## WHAT TO PRODUCE
Whenever the string "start" appears in a line below, please copy the line out.

## MATERIAL FOR THIS TASK
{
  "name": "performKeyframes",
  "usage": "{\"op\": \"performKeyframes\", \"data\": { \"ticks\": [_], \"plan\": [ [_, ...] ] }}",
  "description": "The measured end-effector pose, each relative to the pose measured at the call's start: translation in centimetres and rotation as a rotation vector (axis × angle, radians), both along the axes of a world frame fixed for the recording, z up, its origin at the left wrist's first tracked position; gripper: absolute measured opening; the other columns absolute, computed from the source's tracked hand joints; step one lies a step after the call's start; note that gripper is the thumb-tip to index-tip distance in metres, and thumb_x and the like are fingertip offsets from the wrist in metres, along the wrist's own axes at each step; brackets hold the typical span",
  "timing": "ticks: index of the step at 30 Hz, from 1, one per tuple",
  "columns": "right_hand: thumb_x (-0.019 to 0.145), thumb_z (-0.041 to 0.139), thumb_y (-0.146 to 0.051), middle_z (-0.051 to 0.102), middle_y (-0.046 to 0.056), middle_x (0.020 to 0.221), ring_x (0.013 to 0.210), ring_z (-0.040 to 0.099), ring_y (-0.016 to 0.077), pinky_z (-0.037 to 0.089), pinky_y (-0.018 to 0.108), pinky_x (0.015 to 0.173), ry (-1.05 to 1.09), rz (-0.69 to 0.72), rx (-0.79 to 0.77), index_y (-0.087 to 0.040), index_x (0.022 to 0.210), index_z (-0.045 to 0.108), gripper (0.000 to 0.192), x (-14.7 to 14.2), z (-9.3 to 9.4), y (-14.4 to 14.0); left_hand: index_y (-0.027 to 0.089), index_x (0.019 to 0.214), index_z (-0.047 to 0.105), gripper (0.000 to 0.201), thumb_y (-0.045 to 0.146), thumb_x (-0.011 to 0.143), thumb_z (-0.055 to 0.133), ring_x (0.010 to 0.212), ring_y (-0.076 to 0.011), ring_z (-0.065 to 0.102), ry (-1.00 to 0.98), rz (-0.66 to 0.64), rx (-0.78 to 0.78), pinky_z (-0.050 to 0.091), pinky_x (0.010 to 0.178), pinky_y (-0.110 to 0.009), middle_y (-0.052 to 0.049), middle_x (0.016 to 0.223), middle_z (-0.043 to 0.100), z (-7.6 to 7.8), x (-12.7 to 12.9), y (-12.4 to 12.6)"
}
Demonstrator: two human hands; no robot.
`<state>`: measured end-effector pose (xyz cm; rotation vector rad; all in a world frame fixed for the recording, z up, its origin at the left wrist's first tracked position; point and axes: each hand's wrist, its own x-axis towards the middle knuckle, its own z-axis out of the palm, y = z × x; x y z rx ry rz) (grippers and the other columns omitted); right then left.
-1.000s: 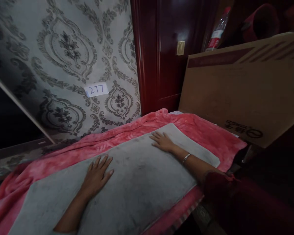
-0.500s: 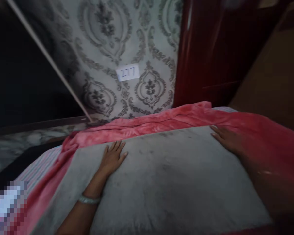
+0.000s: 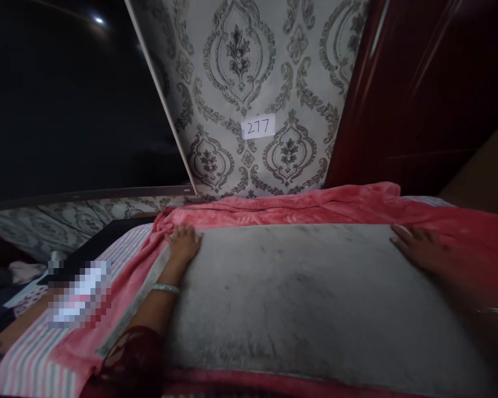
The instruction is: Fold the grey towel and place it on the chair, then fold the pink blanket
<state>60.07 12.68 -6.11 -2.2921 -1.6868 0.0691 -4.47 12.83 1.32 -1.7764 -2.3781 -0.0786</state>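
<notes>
A large grey cloth (image 3: 299,293) with darker smudges lies spread flat over a red-pink plush blanket (image 3: 274,213). Resting on its far left corner is my left hand (image 3: 183,243), fingers spread and palm down, a light bracelet (image 3: 166,288) round the wrist. At the far right corner my right hand (image 3: 417,246) lies with its fingers stretched across the cloth's edge. Part of that hand and its forearm are dim and slightly blurred. Neither hand grips anything that I can see.
A large dark screen (image 3: 74,110) stands at the back left. Patterned wallpaper (image 3: 240,72) bears a paper label (image 3: 259,126) reading 277. To the right is a dark red glossy panel (image 3: 415,110). Striped fabric (image 3: 37,354) shows under the blanket at left.
My left hand has slid left across the cloth to its far left corner. My right hand stays by the far right corner. The view has swung left, showing more of the screen.
</notes>
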Motion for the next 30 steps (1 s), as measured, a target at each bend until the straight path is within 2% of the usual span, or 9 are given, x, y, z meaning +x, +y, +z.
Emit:
{"op": "performKeyframes", "data": {
  "ticks": [2, 5, 8, 11, 14, 19, 22, 25, 30],
  "plan": [
    [0.092, 0.023, -0.059, 0.032, 0.022, 0.157, 0.145, 0.021, 0.0481, 0.020, 0.072, 0.110, -0.109, 0.001, 0.083, -0.019, 0.142, 0.050, 0.070, -5.2, 2.4, 0.0, 0.015, 0.149, 0.043, 0.060, 0.047, 0.098, 0.032, 0.151, -0.0340, 0.022, -0.018, -0.181, -0.088, 0.016, 0.118, -0.062, -0.018, 0.161, 0.030, 0.6, 3.2, 0.4],
    [0.097, 0.024, -0.043, 0.037, 0.017, 0.156, 0.145, 0.028, 0.0386, 0.026, 0.063, 0.113, -0.189, 0.422, 0.156, -0.016, 0.143, 0.050, 0.059, -16.7, 4.8, -0.1, 0.017, 0.152, 0.037, 0.062, 0.048, 0.099, 0.033, 0.150, -0.0302, 0.026, -0.060, -0.448, -0.173, 0.017, 0.120, -0.058, -0.016, 0.161, 0.032, 0.5, 8.4, 0.8],
    [0.099, 0.031, -0.044, 0.033, 0.009, 0.160, 0.147, 0.027, 0.0313, 0.022, 0.058, 0.116, -0.160, 0.855, 0.049, -0.024, 0.152, 0.041, 0.057, -27.5, 4.8, -0.3, 0.020, 0.153, 0.035, 0.062, 0.050, 0.099, 0.032, 0.150, -0.0291, 0.025, -0.054, -0.630, -0.126, 0.017, 0.120, -0.057, -0.013, 0.162, 0.030, -1.1, 12.1, 0.9],
    [0.101, 0.028, -0.053, 0.026, 0.006, 0.163, 0.150, 0.021, 0.0278, 0.017, 0.056, 0.119, -0.099, 0.990, -0.014, -0.028, 0.157, 0.032, 0.061, -31.3, 3.6, 0.3, 0.025, 0.155, 0.032, 0.060, 0.050, 0.101, 0.027, 0.152, -0.0282, 0.021, -0.056, -0.667, -0.112, 0.018, 0.120, -0.058, -0.009, 0.163, 0.028, -3.1, 13.2, 0.8],
    [0.100, 0.026, -0.058, 0.025, 0.005, 0.163, 0.150, 0.020, 0.0292, 0.016, 0.056, 0.120, -0.129, 0.870, -0.045, -0.029, 0.156, 0.034, 0.063, -26.8, 2.6, 2.0, 0.026, 0.156, 0.030, 0.060, 0.051, 0.101, 0.026, 0.152, -0.0280, 0.019, -0.060, -0.666, -0.125, 0.017, 0.121, -0.058, -0.008, 0.164, 0.025, -4.1, 12.7, 1.0],
    [0.098, 0.024, -0.056, 0.031, 0.007, 0.160, 0.149, 0.023, 0.0302, 0.017, 0.059, 0.118, -0.206, 0.387, -0.088, -0.027, 0.153, 0.039, 0.065, -11.2, 1.2, 3.8, 0.026, 0.156, 0.029, 0.061, 0.051, 0.101, 0.027, 0.153, -0.0267, 0.017, -0.064, -0.659, -0.130, 0.017, 0.122, -0.055, -0.008, 0.164, 0.024, -3.9, 12.7, 1.4],
    [0.097, 0.018, -0.056, 0.024, 0.006, 0.163, 0.150, 0.020, 0.0311, 0.018, 0.064, 0.116, -0.188, 0.159, -0.087, -0.026, 0.156, 0.033, 0.068, -4.4, 0.5, 3.4, 0.026, 0.156, 0.030, 0.062, 0.052, 0.100, 0.029, 0.152, -0.0269, 0.019, -0.066, -0.668, -0.139, 0.017, 0.122, -0.053, -0.008, 0.164, 0.023, -3.5, 12.6, 1.6],
    [0.097, 0.015, -0.059, 0.022, 0.006, 0.164, 0.150, 0.019, 0.0313, 0.025, 0.063, 0.115, -0.148, 0.078, -0.082, -0.026, 0.157, 0.030, 0.070, -1.8, 0.3, 2.9, 0.027, 0.155, 0.032, 0.061, 0.052, 0.099, 0.033, 0.152, -0.0286, 0.020, -0.050, -0.609, -0.181, 0.016, 0.121, -0.054, -0.007, 0.164, 0.024, -2.8, 10.3, 2.2],
    [0.098, 0.017, -0.059, 0.022, 0.006, 0.165, 0.150, 0.018, 0.0319, 0.028, 0.063, 0.114, -0.122, 0.090, -0.075, -0.026, 0.157, 0.031, 0.069, -2.0, 0.2, 2.8, 0.025, 0.155, 0.033, 0.058, 0.044, 0.100, 0.025, 0.152, -0.0290, 0.019, -0.027, -0.364, -0.154, 0.018, 0.119, -0.058, -0.008, 0.164, 0.023, -1.7, 1.4, 1.9]
  ]
}}
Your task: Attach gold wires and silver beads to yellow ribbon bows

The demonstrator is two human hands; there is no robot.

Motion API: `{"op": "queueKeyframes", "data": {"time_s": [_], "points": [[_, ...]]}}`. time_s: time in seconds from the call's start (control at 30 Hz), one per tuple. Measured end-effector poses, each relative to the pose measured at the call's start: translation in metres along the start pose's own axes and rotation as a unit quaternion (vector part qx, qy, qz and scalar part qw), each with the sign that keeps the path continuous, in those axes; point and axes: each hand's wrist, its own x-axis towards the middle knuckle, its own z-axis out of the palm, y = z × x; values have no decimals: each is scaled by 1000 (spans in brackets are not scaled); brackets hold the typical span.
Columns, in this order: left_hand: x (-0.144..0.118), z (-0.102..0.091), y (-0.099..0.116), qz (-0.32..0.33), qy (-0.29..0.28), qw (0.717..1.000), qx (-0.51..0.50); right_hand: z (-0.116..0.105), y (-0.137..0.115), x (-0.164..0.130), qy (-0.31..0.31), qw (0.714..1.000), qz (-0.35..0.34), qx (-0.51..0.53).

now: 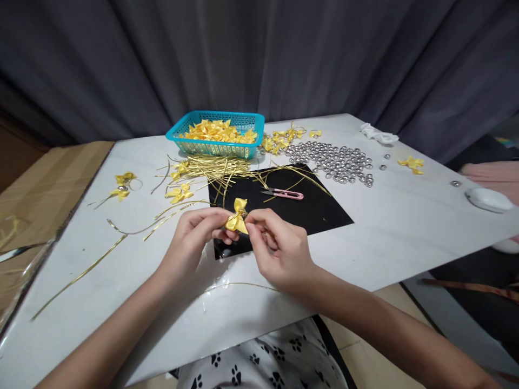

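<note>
A yellow ribbon bow (239,207) is held up between my two hands, over the near part of a black sheet (324,208). My left hand (206,224) pinches the bow's left side with thumb and fingers. On the other side, my right hand (279,240) has its thumb and index finger closed at the bow's edge. Fingers hide part of the bow's middle, where a thin gold tie seems to run. Just beyond lie pink-handled thread snips (290,194) on the black sheet.
Behind stands a blue basket (172,135) of yellow bows. Gold twist ties (219,168) lie before it, silver beads (336,162) to its right. More bows (178,193) are scattered around. A white computer mouse (488,199) and crumpled tissue (379,134) sit at right.
</note>
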Motion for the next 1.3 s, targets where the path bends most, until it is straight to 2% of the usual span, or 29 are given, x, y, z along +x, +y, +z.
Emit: {"op": "queueKeyframes", "data": {"time_s": [0.23,0.47,0.87,1.03,1.17,1.3], "points": [[-2,-2,-1,9,-19,1000,21,0,1,-1,2,1000,1,-5],[-3,-2,-2,25,6,996,82,2,1,-2,-4,1000,8,-16],[-3,-3,-3,15,16,999,35,2,2,-2,-3,1000,3,-16],[-3,-1,-2,22,27,998,57,3,2,-2,2,999,42,-22],[-1,0,-2,20,34,997,73,2,3,-2,16,998,37,-56],[0,0,-3,26,47,995,89,-1,2,0,-6,993,9,-114]]}}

## OUTPUT FOR THIS EXERCISE
  "description": "The measured end-effector pose, each relative to the pose measured at the call's start: translation in centimetres and rotation as a rotation vector (axis × angle, radians), both along the axes of a world frame fixed for the recording, z up, its origin at the left wrist's first tracked position; gripper: absolute measured opening; the other columns absolute, computed from the source's tracked hand joints; step one lies a step after the call's start; note that gripper is the thumb-tip to index-tip distance in metres, and thumb_x and the like are fingertip offsets from the wrist in metres, along the wrist's own axes at each step; brackets hold the typical span",
Motion API: `{"op": "queueKeyframes", "data": {"time_s": [_], "points": [[_, ...]]}}`. time_s: time in seconds from the call's start (control at 30 Hz), one per tuple. Measured end-effector poses, each relative to the pose measured at the call's start: translation in metres along the start pose's own axes and rotation as a unit quaternion (vector part qx, qy, qz and scalar part qw), each with the sign that keeps the path continuous, in those axes; point and axes: each hand's wrist, its own x-axis towards the middle knuckle, its own z-axis out of the palm, y = z × x; values have no decimals: each is scaled by 1000 (spans in brackets are not scaled); brackets hold the typical span.

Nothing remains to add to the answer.